— WHAT TO WORK ON —
First find the line with "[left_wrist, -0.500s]" in the entries below, then set down exactly every line through the line with "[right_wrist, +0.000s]", that line included.

Start of DATA FOR ANALYSIS

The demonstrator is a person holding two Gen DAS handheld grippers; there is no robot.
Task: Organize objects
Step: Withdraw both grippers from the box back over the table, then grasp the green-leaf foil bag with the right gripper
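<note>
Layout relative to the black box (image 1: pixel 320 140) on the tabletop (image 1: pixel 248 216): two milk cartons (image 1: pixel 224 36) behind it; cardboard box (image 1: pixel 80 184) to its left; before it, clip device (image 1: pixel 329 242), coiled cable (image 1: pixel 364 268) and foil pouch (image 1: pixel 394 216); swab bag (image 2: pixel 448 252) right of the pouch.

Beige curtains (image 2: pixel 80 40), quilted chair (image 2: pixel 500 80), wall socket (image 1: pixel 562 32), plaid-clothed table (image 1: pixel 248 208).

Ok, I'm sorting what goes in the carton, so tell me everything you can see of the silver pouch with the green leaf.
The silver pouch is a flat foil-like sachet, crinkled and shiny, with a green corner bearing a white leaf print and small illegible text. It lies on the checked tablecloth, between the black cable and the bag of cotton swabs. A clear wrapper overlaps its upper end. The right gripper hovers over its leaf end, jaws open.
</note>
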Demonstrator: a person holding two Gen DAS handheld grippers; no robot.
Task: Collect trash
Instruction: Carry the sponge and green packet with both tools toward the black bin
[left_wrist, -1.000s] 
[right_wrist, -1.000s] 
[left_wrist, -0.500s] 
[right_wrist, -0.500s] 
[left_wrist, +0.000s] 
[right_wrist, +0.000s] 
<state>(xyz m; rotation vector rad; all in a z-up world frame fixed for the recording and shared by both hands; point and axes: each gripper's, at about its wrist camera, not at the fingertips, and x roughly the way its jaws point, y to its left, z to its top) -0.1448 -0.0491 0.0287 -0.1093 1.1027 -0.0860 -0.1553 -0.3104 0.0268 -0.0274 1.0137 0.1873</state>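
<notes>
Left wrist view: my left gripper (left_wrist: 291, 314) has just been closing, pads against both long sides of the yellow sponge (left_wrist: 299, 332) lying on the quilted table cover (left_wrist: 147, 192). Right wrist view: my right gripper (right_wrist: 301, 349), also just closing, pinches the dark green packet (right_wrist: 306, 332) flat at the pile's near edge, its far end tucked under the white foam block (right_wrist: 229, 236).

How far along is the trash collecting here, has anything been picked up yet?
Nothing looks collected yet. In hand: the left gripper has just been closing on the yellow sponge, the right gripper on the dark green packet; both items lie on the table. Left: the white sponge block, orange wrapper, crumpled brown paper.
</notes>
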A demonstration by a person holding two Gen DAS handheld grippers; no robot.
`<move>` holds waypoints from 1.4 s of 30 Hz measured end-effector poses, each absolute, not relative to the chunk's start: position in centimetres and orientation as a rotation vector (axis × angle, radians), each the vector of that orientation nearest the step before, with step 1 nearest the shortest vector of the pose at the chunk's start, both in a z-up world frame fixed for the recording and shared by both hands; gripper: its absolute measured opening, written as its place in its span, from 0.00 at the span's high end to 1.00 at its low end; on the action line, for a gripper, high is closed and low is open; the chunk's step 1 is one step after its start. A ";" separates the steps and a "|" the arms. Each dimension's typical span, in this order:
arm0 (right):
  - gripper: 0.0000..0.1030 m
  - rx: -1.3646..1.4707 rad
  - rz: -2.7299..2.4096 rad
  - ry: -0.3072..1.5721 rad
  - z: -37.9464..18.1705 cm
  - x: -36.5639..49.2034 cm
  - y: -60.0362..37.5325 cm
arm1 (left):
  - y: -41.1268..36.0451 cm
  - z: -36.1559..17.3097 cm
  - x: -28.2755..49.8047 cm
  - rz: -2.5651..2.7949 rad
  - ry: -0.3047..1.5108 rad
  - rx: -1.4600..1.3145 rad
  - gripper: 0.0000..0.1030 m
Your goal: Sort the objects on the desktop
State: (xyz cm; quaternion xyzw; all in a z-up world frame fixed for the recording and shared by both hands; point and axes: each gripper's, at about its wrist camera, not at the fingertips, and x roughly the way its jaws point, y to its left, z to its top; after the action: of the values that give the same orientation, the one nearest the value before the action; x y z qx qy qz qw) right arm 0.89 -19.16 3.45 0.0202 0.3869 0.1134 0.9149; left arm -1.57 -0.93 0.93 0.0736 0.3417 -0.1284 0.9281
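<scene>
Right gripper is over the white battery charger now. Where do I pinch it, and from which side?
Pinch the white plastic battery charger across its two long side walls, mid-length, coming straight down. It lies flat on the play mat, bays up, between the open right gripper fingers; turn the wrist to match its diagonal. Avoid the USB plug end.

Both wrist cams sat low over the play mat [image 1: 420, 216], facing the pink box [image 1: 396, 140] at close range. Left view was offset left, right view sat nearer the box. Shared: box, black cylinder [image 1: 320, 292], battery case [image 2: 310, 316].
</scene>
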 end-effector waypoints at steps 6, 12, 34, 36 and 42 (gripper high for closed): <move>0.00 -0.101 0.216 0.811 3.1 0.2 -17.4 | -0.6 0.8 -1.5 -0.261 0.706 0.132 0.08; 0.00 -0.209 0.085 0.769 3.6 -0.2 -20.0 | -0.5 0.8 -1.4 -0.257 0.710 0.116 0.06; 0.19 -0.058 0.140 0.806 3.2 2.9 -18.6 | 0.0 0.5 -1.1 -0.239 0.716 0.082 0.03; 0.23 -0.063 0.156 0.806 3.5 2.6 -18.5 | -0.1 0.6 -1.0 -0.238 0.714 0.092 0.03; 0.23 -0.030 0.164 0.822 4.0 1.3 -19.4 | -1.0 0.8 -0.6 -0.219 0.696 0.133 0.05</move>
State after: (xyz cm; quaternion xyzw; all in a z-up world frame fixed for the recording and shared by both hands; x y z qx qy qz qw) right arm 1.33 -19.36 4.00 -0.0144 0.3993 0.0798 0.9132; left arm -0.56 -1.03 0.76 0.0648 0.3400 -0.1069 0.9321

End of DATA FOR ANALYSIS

— ANSWER TO THIS EXERCISE —
[left_wrist, -0.500s] 
[right_wrist, -0.500s] 
[left_wrist, +0.000s] 
[right_wrist, +0.000s] 

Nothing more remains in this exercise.